93 1.4 Overcooling - thermostat problems? - mfarrow
Go get a genuine stat - it'll cost slightly more but be of known quality. Around £10.
93 1.4 Overcooling - thermostat problems? - L'escargot
There is a small passage which comes off
the mating face but that is for the very top (air bleed / balance?) pipe
which runs over to the header tank. That has coolant running through it whenever the
engine is running.


Any passageway which allows coolant to bypass the thermostat is liable to result in overcooling. Are you sure that this passageway shouldn't have a plastic ball to allow air to go past it during filling from scratch, but prevent coolant flow during normal running? Perhaps, at some time in the past it's got lost as JesseT suggests in his/her post in the passionford.com forum. I vaguely remember a plastic ball in my 1980 (or thereabouts) CVH Escort.
93 1.4 Overcooling - thermostat problems? - sierraman
On CVH engines used in Sierras there is a flow direction arrow stamped on the stat which must point to the pressure relief valve,this is a narrow tube with a ballbearing in it ,held in by a crimp,the tube bypasses the stat housing(not the hose running to the expansion tank).Don't know if this applies to Escorts.It cannot be a faulty unit unless it is stuck open so save your tenner.On some vehicles it is possible to fit the stat the wrong way round,but this would result in it not opening and thus overheating.

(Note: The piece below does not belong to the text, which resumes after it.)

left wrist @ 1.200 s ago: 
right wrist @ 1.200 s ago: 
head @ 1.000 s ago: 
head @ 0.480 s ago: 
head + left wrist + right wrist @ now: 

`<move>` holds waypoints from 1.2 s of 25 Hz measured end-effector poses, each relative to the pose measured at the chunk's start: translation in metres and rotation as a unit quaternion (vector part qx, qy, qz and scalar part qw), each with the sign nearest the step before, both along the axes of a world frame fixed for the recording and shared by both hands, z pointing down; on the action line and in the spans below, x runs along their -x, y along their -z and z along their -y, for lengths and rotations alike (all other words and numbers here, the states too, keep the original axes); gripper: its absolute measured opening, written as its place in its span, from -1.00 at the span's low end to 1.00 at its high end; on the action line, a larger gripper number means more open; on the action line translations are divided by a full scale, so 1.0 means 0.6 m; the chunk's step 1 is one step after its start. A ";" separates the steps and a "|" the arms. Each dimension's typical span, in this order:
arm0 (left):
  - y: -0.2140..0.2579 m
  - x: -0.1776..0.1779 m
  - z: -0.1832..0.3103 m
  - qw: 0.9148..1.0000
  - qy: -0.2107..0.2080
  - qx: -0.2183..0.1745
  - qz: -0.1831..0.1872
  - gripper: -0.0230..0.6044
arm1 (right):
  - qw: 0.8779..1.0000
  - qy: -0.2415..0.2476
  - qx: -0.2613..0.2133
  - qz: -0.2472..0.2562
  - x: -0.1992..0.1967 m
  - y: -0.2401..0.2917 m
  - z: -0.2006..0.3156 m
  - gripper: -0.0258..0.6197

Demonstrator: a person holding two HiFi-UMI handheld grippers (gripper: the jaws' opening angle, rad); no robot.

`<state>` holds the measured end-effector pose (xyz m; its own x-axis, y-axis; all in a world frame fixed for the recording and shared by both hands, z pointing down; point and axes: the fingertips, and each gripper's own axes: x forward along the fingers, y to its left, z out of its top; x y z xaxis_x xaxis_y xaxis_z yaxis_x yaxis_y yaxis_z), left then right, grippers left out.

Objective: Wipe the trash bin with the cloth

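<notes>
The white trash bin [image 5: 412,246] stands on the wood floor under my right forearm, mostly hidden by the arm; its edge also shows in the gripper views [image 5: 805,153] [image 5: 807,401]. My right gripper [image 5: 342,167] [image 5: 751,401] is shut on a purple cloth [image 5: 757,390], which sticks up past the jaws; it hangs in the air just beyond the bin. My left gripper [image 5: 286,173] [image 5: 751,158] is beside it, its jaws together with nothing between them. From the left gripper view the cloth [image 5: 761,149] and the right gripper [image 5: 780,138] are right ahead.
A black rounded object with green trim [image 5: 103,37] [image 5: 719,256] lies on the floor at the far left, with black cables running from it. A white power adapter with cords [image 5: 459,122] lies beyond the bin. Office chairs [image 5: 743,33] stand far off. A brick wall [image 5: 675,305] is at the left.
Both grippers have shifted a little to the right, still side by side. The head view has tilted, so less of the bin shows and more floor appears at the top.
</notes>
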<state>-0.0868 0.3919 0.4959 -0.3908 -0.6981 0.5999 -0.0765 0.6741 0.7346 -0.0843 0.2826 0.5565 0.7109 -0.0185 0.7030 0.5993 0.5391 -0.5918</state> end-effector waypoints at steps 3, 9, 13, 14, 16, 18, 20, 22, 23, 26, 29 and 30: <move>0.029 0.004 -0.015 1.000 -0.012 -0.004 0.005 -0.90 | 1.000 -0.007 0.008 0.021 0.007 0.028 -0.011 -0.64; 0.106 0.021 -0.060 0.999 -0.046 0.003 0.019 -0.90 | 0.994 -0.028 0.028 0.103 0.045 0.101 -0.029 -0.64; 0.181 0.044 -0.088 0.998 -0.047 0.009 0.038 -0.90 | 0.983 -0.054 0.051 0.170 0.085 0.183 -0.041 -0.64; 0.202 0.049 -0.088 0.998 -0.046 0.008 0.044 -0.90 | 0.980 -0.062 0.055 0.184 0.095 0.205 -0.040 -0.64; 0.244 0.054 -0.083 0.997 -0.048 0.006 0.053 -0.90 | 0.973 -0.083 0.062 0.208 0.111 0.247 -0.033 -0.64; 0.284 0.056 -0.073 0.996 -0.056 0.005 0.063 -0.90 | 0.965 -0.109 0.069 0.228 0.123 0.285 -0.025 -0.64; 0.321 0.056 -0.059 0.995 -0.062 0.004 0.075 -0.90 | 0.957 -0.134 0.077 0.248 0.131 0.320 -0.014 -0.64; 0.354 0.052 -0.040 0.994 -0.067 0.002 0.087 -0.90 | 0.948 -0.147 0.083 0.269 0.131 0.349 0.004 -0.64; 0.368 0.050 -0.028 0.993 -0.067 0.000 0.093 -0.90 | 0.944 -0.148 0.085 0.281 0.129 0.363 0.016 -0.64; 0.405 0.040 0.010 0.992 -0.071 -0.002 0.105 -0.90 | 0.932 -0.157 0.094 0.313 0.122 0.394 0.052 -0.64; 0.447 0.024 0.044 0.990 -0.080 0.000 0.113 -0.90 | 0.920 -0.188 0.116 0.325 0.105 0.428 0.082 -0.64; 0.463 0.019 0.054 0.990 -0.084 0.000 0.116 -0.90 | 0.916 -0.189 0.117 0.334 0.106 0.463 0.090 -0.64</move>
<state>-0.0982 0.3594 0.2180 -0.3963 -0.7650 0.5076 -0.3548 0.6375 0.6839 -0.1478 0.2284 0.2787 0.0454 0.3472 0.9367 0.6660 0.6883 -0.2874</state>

93 1.4 Overcooling - thermostat problems? - Scotiawhiskers
I'll check that at the weekend then, but as that hose goes from the top of the thermostat housing across to the header tank and is only about 5mm bore, I don't see how it would get the rad and the rad top hose hot from startup in just a couple of minutes. It's a separate loop of the circuit so it can't feed into the radiator loop. The radiator does get hot from the top hose side, not the headertank one, so it isn't as if that water is somehow backflowing with a closed thermostat.

I'm not sure how you'd replace a plastic ball there anyway, wouldn't it drop out of the thermostat housing into the block? Or is the hole in the thermostat housing big enough to put it in but the hole for the feed from the block is smaller so it doesn't drop through?